If infection occurs in sacrococcygeal sinus and sacrococcygeal swelling, anti-inflammatory treatment should be performed to keep local cleanliness, and if abscess is reproduced, incision and drainage should be performed. However, the skin and subcutaneous tissue of sacrococcygeal region are thicker and harder, and there is no obvious performance in the early stage, and the inflammation often spreads to the surrounding tissues to cause cellulitis. Deep tissue necrosis should be incised and drained at an early stage.

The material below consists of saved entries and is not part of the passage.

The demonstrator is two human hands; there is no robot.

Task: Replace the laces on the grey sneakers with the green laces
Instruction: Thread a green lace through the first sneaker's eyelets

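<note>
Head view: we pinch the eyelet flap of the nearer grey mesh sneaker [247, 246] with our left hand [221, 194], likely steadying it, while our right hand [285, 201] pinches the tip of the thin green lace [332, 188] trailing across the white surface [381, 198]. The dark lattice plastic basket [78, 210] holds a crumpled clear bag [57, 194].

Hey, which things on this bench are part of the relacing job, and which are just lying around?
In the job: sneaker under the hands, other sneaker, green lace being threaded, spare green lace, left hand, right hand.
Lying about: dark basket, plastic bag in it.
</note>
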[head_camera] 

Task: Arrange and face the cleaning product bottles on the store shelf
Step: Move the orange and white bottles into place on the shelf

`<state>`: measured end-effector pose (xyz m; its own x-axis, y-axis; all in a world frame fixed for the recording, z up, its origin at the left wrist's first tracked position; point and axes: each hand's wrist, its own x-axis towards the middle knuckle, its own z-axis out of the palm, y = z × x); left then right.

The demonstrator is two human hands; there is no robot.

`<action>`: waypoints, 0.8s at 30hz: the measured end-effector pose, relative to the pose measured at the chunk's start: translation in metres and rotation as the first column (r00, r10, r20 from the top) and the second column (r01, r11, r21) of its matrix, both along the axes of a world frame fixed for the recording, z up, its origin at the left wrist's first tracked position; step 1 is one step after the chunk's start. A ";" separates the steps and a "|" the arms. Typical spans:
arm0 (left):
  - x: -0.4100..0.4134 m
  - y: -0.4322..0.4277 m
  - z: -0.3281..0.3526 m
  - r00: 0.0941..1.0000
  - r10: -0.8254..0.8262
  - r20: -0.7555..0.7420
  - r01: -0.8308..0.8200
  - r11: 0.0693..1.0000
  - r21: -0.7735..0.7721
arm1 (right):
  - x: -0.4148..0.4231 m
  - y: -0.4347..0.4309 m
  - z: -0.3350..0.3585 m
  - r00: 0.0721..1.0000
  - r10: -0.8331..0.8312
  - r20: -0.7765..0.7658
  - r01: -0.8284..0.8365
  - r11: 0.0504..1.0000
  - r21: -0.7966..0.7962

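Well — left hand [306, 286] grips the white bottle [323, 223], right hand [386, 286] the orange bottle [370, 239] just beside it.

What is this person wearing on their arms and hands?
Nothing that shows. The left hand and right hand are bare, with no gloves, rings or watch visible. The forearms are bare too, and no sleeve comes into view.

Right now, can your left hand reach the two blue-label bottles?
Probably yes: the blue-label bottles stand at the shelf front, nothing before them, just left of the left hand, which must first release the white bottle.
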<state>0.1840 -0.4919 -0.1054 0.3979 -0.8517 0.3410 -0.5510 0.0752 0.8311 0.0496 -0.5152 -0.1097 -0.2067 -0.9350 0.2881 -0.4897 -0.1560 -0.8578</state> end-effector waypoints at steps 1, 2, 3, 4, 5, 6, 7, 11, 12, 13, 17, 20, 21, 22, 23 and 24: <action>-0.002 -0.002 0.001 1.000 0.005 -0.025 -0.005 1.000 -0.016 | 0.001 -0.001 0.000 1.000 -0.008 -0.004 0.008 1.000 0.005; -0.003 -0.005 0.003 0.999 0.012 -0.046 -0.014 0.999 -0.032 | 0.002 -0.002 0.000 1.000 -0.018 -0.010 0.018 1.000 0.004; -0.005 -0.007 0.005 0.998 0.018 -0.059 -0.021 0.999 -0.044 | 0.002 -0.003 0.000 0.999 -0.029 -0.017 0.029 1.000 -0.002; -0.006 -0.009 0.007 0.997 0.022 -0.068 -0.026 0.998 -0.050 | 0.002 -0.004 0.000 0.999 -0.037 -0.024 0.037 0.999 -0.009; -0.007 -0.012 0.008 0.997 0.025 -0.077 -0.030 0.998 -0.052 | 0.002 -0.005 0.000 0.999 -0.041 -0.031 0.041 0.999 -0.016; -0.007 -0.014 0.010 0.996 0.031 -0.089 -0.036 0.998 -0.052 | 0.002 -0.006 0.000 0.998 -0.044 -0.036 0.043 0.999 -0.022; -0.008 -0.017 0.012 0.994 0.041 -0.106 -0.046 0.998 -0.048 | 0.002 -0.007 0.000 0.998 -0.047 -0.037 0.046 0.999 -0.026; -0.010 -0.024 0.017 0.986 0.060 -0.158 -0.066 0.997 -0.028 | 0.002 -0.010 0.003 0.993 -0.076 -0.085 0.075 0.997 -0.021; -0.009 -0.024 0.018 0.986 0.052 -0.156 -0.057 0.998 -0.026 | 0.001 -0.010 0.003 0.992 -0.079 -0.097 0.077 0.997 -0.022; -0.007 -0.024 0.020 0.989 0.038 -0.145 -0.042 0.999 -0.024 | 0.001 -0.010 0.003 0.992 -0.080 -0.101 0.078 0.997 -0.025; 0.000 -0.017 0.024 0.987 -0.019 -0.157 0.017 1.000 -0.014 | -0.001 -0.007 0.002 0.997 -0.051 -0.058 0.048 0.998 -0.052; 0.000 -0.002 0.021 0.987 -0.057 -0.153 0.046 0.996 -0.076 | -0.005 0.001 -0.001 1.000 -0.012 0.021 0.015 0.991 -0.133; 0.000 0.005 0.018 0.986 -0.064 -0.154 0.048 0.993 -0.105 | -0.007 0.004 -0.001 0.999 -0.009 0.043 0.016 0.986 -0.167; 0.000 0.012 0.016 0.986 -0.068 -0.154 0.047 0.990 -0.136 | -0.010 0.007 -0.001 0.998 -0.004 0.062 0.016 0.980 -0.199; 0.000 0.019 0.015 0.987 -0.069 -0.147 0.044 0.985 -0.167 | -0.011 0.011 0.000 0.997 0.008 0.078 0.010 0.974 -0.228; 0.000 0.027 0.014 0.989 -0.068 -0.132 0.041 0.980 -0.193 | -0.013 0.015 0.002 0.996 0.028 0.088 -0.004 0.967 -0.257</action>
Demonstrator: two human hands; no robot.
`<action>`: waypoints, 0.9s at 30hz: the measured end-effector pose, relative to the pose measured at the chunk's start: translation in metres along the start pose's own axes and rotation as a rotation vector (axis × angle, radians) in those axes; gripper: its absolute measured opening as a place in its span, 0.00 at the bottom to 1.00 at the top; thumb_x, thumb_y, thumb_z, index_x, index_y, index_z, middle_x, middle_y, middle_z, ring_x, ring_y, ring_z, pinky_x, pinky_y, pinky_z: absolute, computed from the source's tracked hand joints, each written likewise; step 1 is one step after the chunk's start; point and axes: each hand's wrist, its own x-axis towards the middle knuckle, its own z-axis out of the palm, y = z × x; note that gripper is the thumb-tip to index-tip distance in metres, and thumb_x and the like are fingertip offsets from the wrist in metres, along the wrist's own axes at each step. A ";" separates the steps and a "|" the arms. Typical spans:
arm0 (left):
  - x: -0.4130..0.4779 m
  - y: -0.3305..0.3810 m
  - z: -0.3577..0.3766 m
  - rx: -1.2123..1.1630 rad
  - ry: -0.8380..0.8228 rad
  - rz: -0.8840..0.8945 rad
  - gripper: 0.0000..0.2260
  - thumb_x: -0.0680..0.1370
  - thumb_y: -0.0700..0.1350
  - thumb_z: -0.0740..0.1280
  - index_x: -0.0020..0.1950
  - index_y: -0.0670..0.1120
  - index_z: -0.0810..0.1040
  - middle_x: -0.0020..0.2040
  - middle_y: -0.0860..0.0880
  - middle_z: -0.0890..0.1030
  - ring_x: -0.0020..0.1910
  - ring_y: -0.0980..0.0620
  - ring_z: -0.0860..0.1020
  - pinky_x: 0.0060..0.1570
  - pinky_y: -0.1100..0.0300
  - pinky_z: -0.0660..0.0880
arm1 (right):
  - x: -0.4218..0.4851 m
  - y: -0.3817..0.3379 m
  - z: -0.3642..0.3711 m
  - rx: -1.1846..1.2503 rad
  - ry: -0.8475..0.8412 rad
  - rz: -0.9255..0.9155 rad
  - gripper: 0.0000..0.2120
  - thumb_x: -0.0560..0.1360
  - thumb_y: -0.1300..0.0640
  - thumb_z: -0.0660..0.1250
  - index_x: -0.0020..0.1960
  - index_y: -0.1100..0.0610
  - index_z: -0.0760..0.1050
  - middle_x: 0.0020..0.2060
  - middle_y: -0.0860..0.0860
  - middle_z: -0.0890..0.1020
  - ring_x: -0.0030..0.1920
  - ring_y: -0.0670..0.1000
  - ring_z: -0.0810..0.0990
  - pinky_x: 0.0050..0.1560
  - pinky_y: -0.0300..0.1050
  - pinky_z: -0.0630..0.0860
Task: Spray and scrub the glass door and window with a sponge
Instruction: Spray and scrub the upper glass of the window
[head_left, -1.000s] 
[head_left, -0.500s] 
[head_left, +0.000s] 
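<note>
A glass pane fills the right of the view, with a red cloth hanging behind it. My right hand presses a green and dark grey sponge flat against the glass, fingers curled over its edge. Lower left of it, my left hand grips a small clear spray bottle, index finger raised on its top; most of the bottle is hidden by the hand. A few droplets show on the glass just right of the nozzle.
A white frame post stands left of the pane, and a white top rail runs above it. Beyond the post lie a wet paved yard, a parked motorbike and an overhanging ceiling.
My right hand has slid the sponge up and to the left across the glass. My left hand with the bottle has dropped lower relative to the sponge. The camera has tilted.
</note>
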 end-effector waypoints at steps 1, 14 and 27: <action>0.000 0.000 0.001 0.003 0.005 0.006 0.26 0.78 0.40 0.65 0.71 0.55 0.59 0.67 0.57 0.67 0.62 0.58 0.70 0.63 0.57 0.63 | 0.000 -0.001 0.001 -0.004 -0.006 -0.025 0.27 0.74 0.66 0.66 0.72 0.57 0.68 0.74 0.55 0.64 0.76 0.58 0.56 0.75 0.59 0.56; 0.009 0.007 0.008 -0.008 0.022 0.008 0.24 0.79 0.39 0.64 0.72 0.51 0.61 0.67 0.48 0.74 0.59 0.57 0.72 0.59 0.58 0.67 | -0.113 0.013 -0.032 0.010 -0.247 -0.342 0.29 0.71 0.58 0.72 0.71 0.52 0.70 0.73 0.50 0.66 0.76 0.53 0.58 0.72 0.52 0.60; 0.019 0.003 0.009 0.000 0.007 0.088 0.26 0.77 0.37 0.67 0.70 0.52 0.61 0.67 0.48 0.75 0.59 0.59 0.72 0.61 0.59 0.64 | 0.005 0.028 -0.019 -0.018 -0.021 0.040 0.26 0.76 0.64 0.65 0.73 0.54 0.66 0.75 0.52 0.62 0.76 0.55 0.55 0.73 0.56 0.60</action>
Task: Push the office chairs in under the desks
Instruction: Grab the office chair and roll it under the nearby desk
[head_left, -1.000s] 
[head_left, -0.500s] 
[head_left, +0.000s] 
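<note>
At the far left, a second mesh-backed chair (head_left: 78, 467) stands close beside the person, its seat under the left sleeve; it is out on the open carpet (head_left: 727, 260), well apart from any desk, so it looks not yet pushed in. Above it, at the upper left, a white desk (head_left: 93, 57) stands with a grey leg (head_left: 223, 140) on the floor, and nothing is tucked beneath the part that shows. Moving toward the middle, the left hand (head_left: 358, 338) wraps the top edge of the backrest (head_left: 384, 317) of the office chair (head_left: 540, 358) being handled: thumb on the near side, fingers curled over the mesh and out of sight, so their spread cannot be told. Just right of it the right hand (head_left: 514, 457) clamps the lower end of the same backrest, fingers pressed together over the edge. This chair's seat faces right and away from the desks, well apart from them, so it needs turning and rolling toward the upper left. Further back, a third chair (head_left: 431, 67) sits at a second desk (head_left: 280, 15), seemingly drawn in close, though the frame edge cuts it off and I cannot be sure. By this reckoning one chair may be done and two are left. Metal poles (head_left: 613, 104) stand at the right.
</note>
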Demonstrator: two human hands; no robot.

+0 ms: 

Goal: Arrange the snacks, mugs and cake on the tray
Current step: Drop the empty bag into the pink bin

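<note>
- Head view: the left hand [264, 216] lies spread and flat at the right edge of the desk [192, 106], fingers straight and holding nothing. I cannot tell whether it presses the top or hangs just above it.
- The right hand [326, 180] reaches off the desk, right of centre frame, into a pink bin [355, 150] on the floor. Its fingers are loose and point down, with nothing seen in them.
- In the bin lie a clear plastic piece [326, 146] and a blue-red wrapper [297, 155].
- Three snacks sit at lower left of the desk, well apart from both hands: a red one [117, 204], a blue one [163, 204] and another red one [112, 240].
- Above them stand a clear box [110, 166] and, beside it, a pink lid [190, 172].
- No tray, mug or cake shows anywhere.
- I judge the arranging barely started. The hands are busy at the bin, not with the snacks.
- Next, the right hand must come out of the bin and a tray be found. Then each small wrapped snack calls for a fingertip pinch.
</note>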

Sclerotherapy is the injection of corrosive drugs into the sinus tract to destroy the sinus and intracapsular epithelium, so that the cystic cavity and sinus tract are closed. Since 1960, someone applied phenol solution injection therapy, but not many applicants, because the application of pure phenol solution, the pain is severe, later changed to 80% concentration, and under general anesthesia; sinus injection gel to protect the surrounding skin. hegge (1987) with 80% phenol solution 1 to 5ml slowly injected into the sinus, about 15min, slow injection can prevent complications, such as skin burns, fat necrosis or severe pain. Stansby (1989) injected 80% phenol solution into the sinus under general anesthesia, kept it for 1 min, scraped the sinus tract, and repeated it 3 times, treating 4 cases of aseptic abscess and 1 case of bee sick fossa in 104 cases. Tissue inflammation, no other complications. Compared with 65 cases of surgical resection, the treatment rate; resected is 86%, phenol injection is 75%; follow-up average 8 months (3 months to 4 years), resected 10 cases of recurrence injected 12 cases of recurrence.
Prognosis
Carcinomas occurring in the hidradenous sinus are rare. The lesions are mostly well-differentiated squamous cell carcinomas. Wound changes should give rise to suspicion of carcinoma, such as ulcers that break easily and grow quickly, out of sedan and mycobacterial-like margins. Extensive excision should be preferred. As the wound is widely treated with skin graft or flap. The prognosis is not good if there is metastasis, and the 5-year survival rate is 51%. The recurrence rate is 50%. Metastases in the abdominal and femoral lymph nodes are found in 14% of cases at the time of initial diagnosis.